HOW TO COMPLETE THIS TASK =
Pictures in the data should be dropped; transcribe exactly the lines from the one that has "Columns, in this" through the one that has "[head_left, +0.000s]".
GIVEN INFORMATION Block Start
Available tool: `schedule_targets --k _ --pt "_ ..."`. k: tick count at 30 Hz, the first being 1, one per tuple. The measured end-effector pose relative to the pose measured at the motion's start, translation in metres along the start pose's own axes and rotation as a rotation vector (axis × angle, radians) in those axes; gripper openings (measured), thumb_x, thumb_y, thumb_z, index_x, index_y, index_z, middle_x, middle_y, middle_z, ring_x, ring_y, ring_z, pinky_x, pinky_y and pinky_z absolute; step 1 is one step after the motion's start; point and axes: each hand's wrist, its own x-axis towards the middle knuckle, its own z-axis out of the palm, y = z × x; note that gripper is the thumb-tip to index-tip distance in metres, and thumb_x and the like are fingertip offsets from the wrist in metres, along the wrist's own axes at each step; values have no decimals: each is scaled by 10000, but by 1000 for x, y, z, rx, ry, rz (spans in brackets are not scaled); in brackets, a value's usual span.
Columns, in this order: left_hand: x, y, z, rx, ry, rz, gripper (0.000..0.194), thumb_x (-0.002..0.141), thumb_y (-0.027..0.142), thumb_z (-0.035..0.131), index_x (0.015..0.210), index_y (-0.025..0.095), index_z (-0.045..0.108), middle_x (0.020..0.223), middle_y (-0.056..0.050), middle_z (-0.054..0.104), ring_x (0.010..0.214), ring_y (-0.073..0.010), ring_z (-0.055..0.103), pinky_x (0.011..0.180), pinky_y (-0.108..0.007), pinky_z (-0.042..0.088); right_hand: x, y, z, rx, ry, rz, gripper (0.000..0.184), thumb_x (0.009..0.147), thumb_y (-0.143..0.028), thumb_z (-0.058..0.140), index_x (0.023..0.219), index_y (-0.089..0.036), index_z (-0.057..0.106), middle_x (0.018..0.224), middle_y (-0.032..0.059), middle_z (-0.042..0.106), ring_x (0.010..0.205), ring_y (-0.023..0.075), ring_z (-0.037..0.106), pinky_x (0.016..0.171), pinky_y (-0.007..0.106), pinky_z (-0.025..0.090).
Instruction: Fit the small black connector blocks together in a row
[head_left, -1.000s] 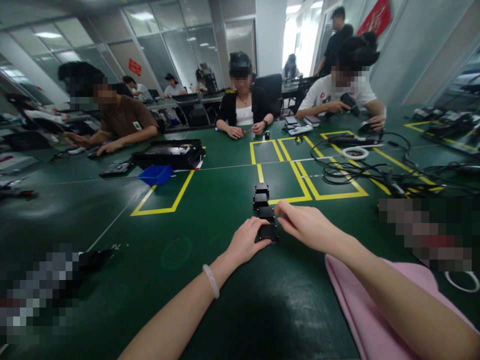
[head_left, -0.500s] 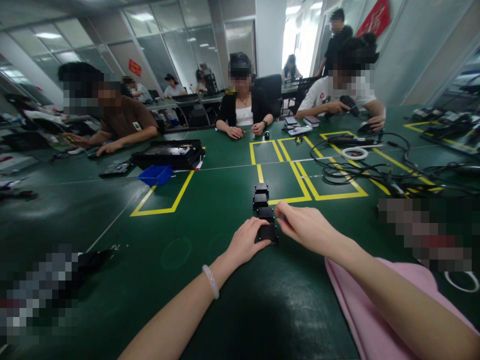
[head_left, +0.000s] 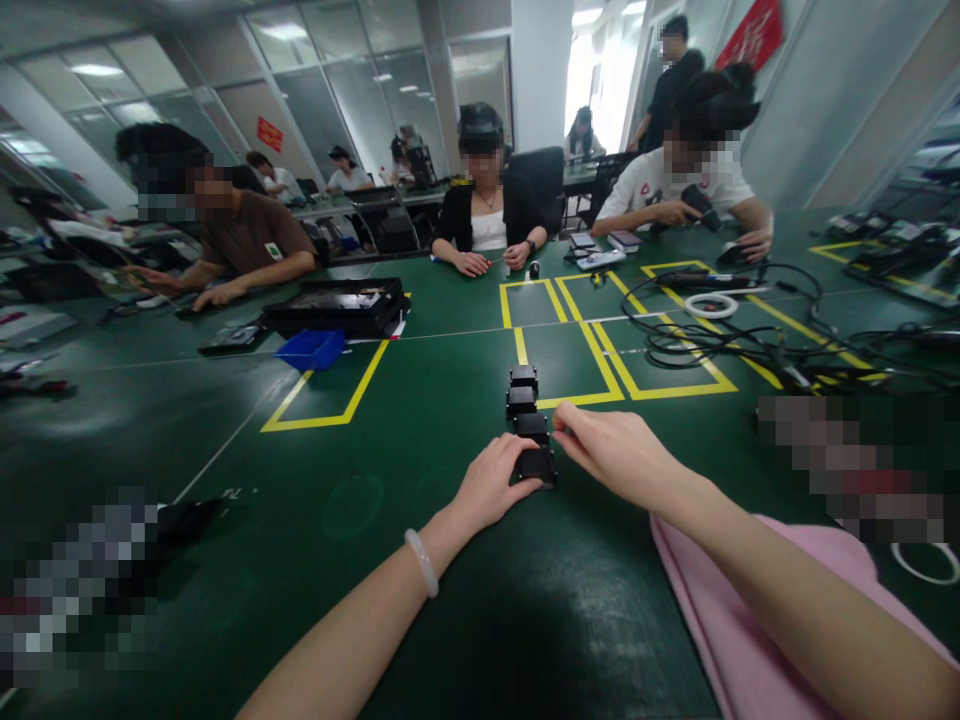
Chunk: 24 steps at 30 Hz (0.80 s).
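Note:
Several small black box-shaped parts (head_left: 523, 402) lie in a straight row on the green table (head_left: 420, 620), running away from me. My left hand (head_left: 491, 485) curls around the left side of the nearest black part (head_left: 538, 464), fingers pressed on it. My right hand (head_left: 619, 450) reaches in from the right, its fingertips pinched at the right edge of the second part (head_left: 532, 425) in the row. A pale bracelet (head_left: 422, 562) sits on my left wrist.
Yellow tape outlines (head_left: 600, 350) mark the table beyond the row. A blue bin (head_left: 311, 350) and a black tray (head_left: 337, 305) stand to the left, tangled black cables (head_left: 720, 335) to the right. A pink cloth (head_left: 720, 600) lies under my right forearm. Other people sit across the table.
My right hand has slid slightly lower and to the right along the row. My left hand stays on the nearest part.

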Motion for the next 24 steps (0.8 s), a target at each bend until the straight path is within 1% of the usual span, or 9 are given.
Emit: schedule_targets --k 6,15,18,21,24 --pt "0 -1 0 -2 -5 -3 404 815 320 653 1172 242 481 1113 -51 541 1031 -243 510 884 -372 432 1 -2 -1 -13 -9 -6 154 952 -339 411 893 -210 471 754 -8 644 628 147 595 511 246 215" --pt "0 1 -1 -16 0 -6 381 813 314 653 1151 242 492 1110 -48 545 1039 -245 509 885 -374 432 0 -2 -4 48 -48 -21 74 929 -240 415 961 -214 477 809 -1 653 670 146 605 530 241 241" --pt "0 1 -1 -11 -2 -6 385 814 318 654 1155 242 494 1110 -45 544 1037 -241 508 884 -367 434 0 -4 -5 52 -41 -25 84 939 -273 413 945 -215 473 808 -1 654 683 151 608 533 239 243" --pt "0 1 -1 -5 -5 -5 386 815 319 653 1159 241 496 1106 -46 545 1030 -241 508 888 -369 432 1 -5 -4 21 -34 -16 145 953 -326 401 908 -211 478 778 2 654 664 154 607 528 239 238" --pt "0 0 -1 -3 -5 -2 392 817 315 651 1168 241 493 1107 -47 544 1025 -241 510 893 -373 430 2 -5 -2 9 -36 -20 112 949 -286 407 917 -209 481 781 2 654 663 150 609 529 238 240"
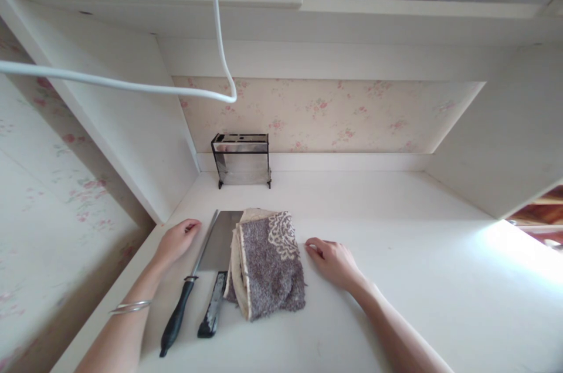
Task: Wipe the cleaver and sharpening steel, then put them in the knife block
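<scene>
Between left hand (175,242) and right hand (333,261), both seemingly closed, lies folded cloth (272,270)

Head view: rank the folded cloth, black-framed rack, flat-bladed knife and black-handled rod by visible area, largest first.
1. Folded cloth
2. Black-framed rack and flat-bladed knife: too alike to rank; the rack stands farther back, and the cloth covers part of the knife
3. Black-handled rod: long but thin
</scene>
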The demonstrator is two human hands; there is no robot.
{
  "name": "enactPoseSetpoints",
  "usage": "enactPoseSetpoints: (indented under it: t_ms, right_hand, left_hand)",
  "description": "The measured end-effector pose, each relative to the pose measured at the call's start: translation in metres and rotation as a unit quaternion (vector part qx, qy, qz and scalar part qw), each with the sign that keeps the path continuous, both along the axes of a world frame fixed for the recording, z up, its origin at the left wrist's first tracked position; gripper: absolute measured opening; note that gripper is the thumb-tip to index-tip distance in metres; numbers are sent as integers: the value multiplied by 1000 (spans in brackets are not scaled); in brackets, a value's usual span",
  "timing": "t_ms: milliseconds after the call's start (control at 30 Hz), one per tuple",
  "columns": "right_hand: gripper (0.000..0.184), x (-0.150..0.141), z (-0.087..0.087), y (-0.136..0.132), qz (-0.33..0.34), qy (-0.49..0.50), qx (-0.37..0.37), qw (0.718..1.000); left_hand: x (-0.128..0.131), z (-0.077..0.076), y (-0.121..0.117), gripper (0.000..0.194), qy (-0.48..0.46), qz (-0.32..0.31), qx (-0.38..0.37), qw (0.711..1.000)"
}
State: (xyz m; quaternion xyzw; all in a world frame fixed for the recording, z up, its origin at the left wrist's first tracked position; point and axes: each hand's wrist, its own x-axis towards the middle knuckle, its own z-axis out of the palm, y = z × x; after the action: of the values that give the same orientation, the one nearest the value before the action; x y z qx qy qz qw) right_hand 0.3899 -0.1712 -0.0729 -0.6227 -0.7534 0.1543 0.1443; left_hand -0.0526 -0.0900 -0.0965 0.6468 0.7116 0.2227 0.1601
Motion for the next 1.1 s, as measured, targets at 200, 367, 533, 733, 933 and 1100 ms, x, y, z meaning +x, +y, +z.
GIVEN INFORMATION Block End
COMPLETED EXERCISE =
Columns, in this order: left_hand: x, y, z, rx, ry, rz, gripper (0.000..0.194), thumb_x (-0.002..0.141), thumb_y (-0.027..0.142), thumb_z (-0.035..0.131), index_x (0.015..0.210), index_y (-0.025..0.095), index_z (-0.045..0.108), middle_x (0.020..0.223), middle_y (-0.056..0.050), middle_z (-0.054..0.104), ring_x (0.010..0.214), ring_y (-0.073..0.010), ring_z (-0.055..0.103), pinky_x (0.011..0.180), pinky_y (-0.108..0.007), pinky_z (-0.042..0.088); right_hand: x, y, z, rx, ry, rz, gripper (0.000..0.184), thumb_x (0.009..0.147), thumb_y (-0.143..0.028), thumb_z (-0.058..0.140), index_x (0.023..0.219), index_y (-0.089..0.036), index_z (-0.057..0.106), middle_x (0.018..0.224), middle_y (-0.032..0.059), middle_z (-0.042..0.106), ring_x (0.010..0.205), ring_y (-0.023..0.075), ring_z (-0.037..0.106), pinky_x (0.016..0.171), pinky_y (-0.007..0.106), pinky_z (-0.025..0.090).
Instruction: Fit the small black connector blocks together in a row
[head_left, -1.000s] 
[head_left, -0.500s] 
[head_left, +0.000s] 

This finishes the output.